START DATA RECORDS

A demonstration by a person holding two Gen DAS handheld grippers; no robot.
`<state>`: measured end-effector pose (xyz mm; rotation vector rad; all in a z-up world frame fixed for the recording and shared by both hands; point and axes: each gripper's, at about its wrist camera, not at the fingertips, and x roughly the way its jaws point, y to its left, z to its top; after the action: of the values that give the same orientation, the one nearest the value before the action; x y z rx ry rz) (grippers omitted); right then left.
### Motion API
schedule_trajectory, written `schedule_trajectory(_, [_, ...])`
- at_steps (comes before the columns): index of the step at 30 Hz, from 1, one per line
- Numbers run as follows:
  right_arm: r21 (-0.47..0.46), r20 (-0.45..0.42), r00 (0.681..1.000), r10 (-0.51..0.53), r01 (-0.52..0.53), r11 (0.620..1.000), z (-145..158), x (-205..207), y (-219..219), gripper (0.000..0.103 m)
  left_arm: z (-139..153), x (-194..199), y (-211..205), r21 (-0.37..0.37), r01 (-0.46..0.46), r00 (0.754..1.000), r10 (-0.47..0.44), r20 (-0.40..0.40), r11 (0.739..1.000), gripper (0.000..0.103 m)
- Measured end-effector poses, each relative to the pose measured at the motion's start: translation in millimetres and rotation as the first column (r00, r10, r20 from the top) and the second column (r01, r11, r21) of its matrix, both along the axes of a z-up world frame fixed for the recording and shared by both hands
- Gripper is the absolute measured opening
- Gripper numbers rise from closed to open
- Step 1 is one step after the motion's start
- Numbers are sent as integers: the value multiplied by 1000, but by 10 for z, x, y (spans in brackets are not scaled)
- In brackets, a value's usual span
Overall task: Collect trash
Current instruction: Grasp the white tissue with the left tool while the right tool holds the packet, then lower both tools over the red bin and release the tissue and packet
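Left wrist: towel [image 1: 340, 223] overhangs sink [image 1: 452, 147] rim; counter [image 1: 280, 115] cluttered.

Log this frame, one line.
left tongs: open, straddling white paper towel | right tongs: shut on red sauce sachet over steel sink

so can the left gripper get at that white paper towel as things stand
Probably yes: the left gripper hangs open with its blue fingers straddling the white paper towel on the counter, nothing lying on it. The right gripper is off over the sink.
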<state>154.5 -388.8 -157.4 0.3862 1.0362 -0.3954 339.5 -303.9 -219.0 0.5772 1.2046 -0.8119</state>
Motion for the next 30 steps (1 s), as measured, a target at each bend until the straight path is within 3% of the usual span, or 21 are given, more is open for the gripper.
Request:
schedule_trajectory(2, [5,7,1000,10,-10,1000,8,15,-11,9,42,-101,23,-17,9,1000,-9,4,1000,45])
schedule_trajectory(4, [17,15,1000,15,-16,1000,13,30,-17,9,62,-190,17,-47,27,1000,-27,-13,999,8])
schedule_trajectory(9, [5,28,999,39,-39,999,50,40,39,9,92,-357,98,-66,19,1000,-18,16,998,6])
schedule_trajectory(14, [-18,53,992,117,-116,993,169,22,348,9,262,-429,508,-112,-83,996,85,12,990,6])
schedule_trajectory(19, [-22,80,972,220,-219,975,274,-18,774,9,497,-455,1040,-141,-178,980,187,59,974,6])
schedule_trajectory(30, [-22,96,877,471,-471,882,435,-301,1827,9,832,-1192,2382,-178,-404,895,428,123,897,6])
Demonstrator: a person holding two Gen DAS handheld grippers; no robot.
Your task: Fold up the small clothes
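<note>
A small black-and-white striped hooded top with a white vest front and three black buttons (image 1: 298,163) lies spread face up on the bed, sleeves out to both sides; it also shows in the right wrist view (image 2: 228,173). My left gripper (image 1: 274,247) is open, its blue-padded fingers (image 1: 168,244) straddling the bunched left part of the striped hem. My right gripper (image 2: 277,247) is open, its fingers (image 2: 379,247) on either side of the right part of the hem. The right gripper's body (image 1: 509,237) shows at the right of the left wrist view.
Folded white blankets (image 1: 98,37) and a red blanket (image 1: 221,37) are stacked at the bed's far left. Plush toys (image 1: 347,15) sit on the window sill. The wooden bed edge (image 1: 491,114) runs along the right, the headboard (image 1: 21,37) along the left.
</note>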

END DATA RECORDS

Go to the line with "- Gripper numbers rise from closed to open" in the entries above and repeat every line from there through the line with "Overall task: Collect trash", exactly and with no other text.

- Gripper numbers rise from closed to open
- Step 1 is one step after the motion's start
- Numbers are sent as integers: the value multiplied by 1000, but by 10 for z, x, y (spans in brackets are not scaled)
- In brackets, a value's usual span
Overall task: Collect trash

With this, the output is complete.